Jacob Zuma. Picture: SUPPLIED
Jacob Zuma. Picture: SUPPLIED

It is sometimes said of politicians that they are all hat and no rabbit. It isn’t always true: Clement Attlee, the formidable but undemonstrative British prime minister of the 1940s, was all substance and no show. But in the case of President Jacob Zuma, the inescapable fact is that there is neither show nor substance.

Zuma’s state of the nation address last week (or state against the nation, as Democratic Alliance leader Mmusi Maimane dubbed it) was an embarrassingly obvious cut-and-paste job, with little new and barely any attempt to re-package what we knew already.

Picture: ISTOCK
Picture: ISTOCK

There was no charm, no rhetorical flourish to mitigate the lack of content. Zuma read his speech as if he had chanced upon it for the first time — and treated it as a script to cure insomnia.

He looks tired, and on the other side of the podium, the country is exhausted by him too.

It was significant that the currency hardly reacted to the speech. The violent ejection of the Economic Freedom Fighters, the walkout by the DA, the inability of speaker Baleka Mbete to keep control, Mbete’s ignorance of the rules of parliament and the poverty of the speech’s content — this was just a replay of what happened last year.

Citizens of various political persuasions shook their heads, and changed the channel. Even the customary applause from the ANC benches was especially mechanical and lacklustre this year.

But if there was a theme to a speech that was apparently cobbled together from random sentences provided by different ministers, it was “radical economic transformation” — the sort of phrase that hints at terrifying changes, but is robbed of any force by the utter absence of detail.

The truth is that SA does need radical change, but vague and impractical populist ideas that amount to simply taking from A and giving to B aren’t helpful

So what indeed is “radical economic transformation”? The best Zuma could do was explain that he wants to “deconcentrate economic power” because “a small grouping controls most of a market”. He said that “the majority is still disempowered”, with “only 10% of the top 100 companies owned by black South Africans”.

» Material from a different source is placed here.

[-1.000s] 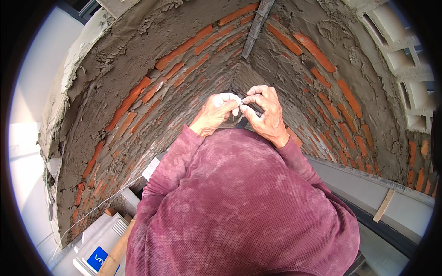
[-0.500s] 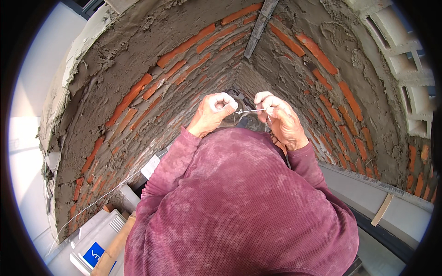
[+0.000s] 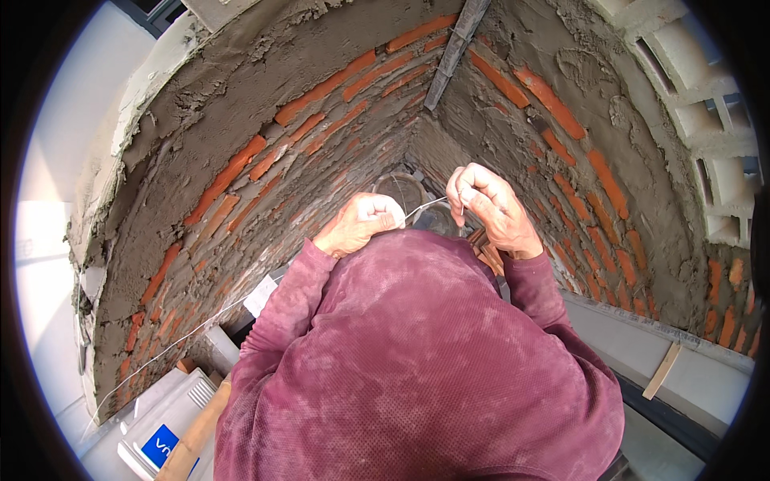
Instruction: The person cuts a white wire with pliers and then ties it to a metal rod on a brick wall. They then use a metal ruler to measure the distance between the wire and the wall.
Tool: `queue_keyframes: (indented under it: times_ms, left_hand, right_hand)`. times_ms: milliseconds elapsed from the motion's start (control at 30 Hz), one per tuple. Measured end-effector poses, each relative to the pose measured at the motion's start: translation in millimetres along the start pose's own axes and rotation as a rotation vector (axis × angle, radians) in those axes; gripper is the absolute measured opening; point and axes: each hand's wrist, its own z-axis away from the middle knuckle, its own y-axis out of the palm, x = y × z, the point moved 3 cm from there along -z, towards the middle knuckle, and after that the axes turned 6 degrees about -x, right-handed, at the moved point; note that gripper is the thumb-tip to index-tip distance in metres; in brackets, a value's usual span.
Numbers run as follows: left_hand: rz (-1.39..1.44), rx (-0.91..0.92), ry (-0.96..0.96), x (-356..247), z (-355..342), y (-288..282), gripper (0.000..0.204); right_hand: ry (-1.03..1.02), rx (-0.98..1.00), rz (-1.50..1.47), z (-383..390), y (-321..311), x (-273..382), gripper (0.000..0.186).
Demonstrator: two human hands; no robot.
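Observation:
A thin pale string point(image 3: 425, 207) runs between my two hands, slanting up from left to right. My left hand point(image 3: 361, 224) pinches its lower end, thumb against the curled fingers. Slightly higher, my right hand point(image 3: 491, 207) is closed on the other end, thumb and forefinger together. A fine loose strand rises from beside the left fingertips. Whatever knot the left fingers may cover is hidden. Both hands are just beyond the front of my dusty maroon shirt point(image 3: 425, 337).
Beyond my hands, a round bucket point(image 3: 401, 189) stands low in the corner. Partly plastered brick walls point(image 3: 233, 172) rise on both sides, with a straight bar point(image 3: 455, 52) at their junction. White hollow blocks point(image 3: 710, 120) line the right. A wooden pole point(image 3: 192, 433) leans lower left.
My left hand has moved down and slightly left, while my right hand stays nearly in place. The string, earlier almost level with a small loop showing, now slants. More of the bucket shows.

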Motion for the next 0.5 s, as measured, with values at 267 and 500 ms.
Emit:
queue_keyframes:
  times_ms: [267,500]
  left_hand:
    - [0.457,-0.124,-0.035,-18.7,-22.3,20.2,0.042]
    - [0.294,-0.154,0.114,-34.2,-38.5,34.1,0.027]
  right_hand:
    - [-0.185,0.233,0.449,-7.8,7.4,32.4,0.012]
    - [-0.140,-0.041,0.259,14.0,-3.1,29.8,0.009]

Other than as a lamentation of the status quo, this was thin gruel indeed. In particular, there was no tangible suggestion of how things can be changed — or how any changes can be funded.

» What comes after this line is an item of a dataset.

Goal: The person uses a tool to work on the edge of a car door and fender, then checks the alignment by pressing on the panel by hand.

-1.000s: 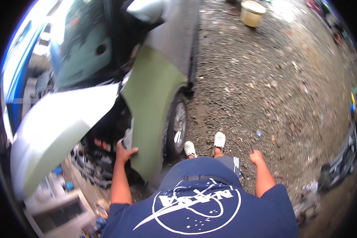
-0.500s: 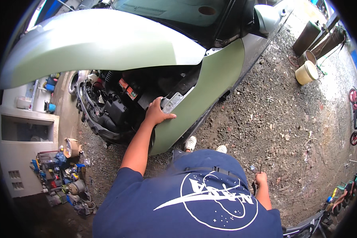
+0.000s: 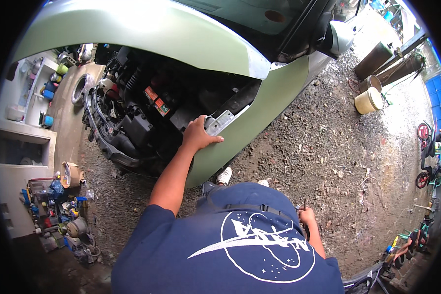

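Observation:
A green fender [image 3: 259, 120] runs along the near side of a car whose hood [image 3: 157, 36] is raised. My left hand [image 3: 199, 135] grips its front upper edge, fingers over the inner side and thumb on the outer face. Right beside those fingers is a bare metal bracket [image 3: 220, 122]. Low at my right side, my right hand [image 3: 306, 215] is closed round a thin dark tool [image 3: 305, 203]; only its narrow end shows, and its kind cannot be made out. Under the hood lie the engine bay [image 3: 137, 125] and a battery with an orange label [image 3: 156, 101].
Gravel ground [image 3: 328, 147] spreads right of the car. Beyond it stand a cream bucket [image 3: 367, 101] and tall gas cylinders [image 3: 397, 68]. Tools and scrap [image 3: 63, 215] pile up at the left. A loose tyre [image 3: 80, 89] lies past the car's front. My shoe [image 3: 224, 176] is close to the fender.
The view has shifted, showing more of the left side and the engine bay. My left hand keeps its place on the fender. My right hand has come nearer my body with the tool.

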`<state>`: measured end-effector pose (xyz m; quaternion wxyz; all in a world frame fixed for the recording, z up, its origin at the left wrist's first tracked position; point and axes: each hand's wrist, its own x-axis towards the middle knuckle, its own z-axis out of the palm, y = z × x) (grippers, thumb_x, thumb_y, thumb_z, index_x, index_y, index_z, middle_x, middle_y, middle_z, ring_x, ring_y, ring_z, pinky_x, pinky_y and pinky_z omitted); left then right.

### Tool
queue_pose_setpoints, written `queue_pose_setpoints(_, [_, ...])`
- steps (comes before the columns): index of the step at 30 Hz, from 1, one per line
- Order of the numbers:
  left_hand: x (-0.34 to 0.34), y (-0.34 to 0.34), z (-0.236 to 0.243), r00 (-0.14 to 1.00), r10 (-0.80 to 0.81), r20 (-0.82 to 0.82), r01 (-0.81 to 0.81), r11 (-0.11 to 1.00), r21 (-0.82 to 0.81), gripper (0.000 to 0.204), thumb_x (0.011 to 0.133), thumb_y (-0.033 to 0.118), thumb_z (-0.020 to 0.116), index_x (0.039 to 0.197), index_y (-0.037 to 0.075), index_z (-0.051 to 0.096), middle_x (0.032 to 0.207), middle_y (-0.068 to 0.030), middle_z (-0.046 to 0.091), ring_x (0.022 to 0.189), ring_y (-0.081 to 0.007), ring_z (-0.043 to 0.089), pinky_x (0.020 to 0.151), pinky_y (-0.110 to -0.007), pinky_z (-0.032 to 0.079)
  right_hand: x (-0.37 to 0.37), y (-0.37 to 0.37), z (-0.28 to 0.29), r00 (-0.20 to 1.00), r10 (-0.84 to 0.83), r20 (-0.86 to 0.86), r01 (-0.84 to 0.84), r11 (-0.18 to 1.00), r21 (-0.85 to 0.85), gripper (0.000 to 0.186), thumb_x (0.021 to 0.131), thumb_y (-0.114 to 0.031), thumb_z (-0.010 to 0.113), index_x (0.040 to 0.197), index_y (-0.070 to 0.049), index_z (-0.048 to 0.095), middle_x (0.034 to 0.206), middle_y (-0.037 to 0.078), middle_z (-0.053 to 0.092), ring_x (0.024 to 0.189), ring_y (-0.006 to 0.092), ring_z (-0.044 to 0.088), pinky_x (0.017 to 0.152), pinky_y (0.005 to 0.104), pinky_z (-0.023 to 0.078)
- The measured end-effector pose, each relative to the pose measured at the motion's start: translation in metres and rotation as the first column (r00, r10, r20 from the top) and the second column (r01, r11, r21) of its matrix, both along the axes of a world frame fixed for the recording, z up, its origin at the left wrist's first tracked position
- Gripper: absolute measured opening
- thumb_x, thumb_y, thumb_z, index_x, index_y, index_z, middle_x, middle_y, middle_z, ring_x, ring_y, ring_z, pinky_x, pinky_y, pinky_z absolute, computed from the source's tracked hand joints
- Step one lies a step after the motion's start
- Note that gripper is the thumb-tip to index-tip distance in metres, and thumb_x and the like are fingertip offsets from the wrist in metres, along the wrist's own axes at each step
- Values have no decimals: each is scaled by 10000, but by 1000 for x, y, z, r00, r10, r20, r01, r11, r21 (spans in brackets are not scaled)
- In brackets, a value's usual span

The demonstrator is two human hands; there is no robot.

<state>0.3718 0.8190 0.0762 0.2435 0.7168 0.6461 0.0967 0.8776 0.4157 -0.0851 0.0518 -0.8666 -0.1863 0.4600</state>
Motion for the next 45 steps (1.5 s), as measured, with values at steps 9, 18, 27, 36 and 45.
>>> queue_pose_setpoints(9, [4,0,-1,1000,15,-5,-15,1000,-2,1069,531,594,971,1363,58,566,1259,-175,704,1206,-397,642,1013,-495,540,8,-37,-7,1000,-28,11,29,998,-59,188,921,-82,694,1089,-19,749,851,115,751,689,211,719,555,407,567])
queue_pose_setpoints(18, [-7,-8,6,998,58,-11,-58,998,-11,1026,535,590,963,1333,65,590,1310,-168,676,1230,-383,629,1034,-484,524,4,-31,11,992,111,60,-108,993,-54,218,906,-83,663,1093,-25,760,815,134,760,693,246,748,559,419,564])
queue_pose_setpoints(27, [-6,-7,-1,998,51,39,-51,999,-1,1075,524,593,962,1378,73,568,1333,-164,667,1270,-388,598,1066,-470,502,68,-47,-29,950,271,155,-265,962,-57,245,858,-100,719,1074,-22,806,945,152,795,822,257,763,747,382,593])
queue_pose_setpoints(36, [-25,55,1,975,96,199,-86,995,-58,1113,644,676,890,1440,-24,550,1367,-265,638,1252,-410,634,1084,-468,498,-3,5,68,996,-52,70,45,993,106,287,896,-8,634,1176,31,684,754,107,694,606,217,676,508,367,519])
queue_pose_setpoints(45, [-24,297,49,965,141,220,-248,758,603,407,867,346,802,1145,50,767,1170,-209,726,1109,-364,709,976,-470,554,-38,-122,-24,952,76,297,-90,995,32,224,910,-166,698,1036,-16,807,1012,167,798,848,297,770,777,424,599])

On the emotional issue of land restitution, there was a vague appeal to successful claimants to “keep the land” (which many have neither the capital nor expertise to farm) instead of being paid out in cash (the option which 90% prefer).

There was a promise to help small black farmers operate on a large commercial scale — a contradiction. He also expressed hope that “trust issues will be addressed” in finalising the mining charter. But it was an old record containing nothing but elevator music.

Of the herd of elephants in the room — such as the governance crises at state-owned entities, and the campaign from within the ANC against the finance minister — there was not a word.

Even when Zuma did give specifics, like when he said Eskom “will sign” an agreement with independent power producers, this means nothing given that Eskom has refused to align with SA’s national energy policy.

Zuma’s address was another opportunity to show his clear direction, but he spurned it.

The truth is that SA does need radical change, but vague and impractical populist ideas that amount to simply taking from A and giving to B aren’t helpful. A genuine radical plan would be to implement the National Development Plan and create jobs. But, having missed the chance to do just this for years, Zuma is increasingly seeking quick answers. So when he speaks largely of “control” and “ownership” of the economy, he betrays his real intention: to simply survive in office and look after his friends.